What you are asked to do =>
The required answer is every line of the data containing the word "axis".
Segment Start: Entries supplied
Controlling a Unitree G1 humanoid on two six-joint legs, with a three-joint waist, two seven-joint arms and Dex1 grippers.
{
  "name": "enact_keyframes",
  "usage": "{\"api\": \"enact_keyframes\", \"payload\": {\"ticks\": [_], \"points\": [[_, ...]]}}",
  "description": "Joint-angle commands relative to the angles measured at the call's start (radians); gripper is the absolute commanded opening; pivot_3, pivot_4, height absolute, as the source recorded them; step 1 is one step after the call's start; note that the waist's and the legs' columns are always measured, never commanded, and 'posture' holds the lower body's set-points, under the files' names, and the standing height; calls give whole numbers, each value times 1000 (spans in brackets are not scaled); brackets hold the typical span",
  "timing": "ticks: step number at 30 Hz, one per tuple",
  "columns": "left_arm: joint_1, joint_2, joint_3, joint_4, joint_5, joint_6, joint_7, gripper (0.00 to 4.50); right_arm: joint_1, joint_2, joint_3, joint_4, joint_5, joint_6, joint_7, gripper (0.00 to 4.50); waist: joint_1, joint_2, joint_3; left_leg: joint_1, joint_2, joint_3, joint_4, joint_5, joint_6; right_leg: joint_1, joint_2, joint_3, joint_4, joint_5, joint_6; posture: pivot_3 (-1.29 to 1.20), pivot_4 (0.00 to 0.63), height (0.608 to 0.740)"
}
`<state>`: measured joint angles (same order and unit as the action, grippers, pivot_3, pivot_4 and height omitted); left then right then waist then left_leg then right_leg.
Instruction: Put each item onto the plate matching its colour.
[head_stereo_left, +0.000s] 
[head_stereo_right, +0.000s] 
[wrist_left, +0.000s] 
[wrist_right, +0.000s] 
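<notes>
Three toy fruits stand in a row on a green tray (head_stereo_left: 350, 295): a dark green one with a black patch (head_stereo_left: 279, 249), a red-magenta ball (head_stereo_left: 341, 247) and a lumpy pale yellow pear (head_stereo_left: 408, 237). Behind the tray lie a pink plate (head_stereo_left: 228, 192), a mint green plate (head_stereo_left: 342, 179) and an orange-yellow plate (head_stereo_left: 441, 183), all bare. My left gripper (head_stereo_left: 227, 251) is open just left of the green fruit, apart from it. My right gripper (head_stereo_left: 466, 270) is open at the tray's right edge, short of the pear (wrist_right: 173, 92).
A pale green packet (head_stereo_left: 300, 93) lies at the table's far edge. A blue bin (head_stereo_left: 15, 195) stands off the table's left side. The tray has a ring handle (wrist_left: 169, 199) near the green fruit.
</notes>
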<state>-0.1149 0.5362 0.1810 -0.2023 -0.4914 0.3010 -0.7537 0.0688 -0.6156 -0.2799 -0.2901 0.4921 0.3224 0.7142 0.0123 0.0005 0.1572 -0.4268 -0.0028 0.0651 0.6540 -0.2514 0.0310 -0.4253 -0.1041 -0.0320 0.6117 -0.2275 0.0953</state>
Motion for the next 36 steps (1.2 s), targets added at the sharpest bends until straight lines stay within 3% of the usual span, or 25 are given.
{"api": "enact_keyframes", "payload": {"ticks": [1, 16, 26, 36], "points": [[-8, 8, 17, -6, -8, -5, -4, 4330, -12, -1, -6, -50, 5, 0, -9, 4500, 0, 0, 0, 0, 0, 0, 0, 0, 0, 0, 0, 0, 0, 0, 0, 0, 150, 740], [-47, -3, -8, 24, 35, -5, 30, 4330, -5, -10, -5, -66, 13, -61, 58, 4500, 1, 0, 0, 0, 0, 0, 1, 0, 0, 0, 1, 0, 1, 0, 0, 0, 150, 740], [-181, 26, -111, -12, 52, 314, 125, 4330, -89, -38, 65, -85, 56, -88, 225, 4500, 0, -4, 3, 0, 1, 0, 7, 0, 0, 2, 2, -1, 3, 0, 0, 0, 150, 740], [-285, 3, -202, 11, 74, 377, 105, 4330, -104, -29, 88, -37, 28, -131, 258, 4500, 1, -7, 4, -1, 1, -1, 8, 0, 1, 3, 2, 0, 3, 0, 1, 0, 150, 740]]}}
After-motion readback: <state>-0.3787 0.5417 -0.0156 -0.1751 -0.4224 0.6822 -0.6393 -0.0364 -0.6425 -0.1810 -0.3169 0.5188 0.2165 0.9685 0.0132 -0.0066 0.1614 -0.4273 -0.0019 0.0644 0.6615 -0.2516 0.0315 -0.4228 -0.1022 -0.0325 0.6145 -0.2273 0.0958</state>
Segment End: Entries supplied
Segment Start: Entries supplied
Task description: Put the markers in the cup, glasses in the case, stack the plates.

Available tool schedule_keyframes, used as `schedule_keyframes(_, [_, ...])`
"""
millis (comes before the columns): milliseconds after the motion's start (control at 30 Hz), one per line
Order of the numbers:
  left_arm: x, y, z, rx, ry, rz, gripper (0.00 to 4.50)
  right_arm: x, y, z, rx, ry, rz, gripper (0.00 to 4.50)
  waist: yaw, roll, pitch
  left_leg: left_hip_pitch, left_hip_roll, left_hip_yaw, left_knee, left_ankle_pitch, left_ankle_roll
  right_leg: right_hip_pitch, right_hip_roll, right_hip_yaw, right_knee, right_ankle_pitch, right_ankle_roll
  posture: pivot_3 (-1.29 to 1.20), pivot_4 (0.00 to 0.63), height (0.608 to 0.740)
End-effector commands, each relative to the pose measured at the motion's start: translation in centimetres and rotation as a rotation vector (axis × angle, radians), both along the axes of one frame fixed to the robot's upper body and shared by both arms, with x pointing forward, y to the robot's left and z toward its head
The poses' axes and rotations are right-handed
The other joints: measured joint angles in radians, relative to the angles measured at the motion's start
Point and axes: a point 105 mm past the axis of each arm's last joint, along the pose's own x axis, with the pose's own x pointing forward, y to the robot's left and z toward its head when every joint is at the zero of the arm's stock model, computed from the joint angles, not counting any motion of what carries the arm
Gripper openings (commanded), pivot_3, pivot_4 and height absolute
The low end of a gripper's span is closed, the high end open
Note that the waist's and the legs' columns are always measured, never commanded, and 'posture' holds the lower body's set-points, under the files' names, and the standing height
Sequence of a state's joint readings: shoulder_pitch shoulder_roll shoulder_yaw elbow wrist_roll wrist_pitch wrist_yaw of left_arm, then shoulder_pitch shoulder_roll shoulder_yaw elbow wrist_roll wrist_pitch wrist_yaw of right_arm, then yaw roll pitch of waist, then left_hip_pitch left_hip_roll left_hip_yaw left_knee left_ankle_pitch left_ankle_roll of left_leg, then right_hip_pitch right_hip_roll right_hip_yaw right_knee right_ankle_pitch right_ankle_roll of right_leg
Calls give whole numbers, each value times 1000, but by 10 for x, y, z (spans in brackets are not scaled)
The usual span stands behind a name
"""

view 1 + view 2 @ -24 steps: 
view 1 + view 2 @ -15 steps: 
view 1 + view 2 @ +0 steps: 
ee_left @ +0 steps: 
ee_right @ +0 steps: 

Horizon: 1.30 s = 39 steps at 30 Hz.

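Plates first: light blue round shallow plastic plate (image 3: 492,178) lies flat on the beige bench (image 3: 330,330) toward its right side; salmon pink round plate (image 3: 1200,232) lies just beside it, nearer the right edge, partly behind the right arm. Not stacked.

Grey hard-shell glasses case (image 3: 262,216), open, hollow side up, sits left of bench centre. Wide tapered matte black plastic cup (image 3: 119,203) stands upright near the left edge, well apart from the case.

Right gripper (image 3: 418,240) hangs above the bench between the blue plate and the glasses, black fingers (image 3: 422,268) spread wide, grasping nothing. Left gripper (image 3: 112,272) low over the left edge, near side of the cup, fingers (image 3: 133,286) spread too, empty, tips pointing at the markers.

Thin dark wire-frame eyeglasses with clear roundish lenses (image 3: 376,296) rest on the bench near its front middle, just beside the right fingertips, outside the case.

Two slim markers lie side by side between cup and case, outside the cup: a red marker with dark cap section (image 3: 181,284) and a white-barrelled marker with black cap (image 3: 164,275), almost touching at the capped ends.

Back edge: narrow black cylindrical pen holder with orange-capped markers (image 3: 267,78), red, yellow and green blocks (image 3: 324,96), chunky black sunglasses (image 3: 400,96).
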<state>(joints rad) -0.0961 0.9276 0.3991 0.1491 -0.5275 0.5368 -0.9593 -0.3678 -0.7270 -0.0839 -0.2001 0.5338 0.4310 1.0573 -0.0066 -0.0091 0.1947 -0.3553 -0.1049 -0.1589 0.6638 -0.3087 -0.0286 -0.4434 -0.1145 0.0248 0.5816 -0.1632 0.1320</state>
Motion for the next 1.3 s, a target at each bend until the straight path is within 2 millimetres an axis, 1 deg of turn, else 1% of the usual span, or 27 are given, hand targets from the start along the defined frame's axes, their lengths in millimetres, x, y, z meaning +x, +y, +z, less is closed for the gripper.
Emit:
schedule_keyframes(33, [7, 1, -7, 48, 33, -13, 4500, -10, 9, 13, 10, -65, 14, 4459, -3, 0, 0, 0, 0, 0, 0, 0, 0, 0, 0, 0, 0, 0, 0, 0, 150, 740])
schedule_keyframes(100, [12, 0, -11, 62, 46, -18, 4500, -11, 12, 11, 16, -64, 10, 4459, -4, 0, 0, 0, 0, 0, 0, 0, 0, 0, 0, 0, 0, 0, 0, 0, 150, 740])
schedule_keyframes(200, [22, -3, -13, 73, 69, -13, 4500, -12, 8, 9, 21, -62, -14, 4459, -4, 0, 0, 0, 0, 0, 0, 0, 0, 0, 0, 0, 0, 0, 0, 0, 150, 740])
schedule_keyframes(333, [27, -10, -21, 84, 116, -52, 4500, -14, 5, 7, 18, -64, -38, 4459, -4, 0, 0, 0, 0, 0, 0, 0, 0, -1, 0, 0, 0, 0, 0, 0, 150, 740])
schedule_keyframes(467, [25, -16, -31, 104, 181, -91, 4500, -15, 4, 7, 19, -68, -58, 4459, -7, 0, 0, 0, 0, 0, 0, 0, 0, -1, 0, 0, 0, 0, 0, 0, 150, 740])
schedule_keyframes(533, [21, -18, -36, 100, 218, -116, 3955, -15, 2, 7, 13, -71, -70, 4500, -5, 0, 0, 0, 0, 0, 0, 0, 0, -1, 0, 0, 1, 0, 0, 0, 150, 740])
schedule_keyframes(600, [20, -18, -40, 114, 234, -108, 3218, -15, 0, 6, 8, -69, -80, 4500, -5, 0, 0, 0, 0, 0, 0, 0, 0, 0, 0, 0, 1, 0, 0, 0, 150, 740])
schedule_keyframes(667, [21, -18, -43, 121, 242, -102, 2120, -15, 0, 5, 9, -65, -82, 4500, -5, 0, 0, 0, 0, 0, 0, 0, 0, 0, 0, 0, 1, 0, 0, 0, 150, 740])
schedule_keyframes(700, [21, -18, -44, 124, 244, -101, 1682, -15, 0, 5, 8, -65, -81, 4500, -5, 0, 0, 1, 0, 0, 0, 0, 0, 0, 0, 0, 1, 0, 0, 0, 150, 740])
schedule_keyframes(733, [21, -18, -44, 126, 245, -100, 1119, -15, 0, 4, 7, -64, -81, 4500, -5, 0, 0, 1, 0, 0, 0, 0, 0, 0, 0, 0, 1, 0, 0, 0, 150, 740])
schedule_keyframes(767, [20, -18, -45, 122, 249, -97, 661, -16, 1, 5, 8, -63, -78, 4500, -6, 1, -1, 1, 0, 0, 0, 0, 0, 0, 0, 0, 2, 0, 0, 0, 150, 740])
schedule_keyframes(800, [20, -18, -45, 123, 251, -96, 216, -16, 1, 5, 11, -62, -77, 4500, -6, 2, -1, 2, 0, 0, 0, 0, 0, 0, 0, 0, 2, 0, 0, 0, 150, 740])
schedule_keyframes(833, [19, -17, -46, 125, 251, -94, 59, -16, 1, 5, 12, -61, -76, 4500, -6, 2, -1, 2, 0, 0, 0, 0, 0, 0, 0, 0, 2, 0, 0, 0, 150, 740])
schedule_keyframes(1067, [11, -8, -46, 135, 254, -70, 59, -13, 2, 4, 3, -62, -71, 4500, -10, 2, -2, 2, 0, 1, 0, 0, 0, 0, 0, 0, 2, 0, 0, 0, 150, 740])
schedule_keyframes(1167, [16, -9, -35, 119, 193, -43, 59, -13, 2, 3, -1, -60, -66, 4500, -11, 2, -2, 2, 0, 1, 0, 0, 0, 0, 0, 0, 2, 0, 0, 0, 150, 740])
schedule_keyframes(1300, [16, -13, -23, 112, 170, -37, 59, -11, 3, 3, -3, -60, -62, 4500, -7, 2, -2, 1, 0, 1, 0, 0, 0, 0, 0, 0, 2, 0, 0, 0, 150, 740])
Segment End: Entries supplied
Exercise response =>
End-effector commands, each relative to the pose measured at the motion's start: translation in centimetres and rotation as a rotation vector (axis × angle, radians), both along the axes of one frame fixed to the robot's upper body and shared by both arms, with x pointing forward, y to the robot's left and z toward its head
Point and axes: a point 105 mm past the axis of each arm's last joint, along the pose's own x axis, with the pose's own x pointing forward, y to the robot's left and z toward its head when every joint is at the zero of the arm's stock model, computed from the joint angles, not counting any motion of what carries the arm
Motion for the next 1.3 s, a target at each bend until the straight path is within 2 millimetres an axis, 1 deg of turn, else 1% of the usual span, or 27 are given, hand targets from the start along the defined frame's axes, their lengths in millimetres, x, y, z meaning +x, +y, +z, less is closed for the gripper.

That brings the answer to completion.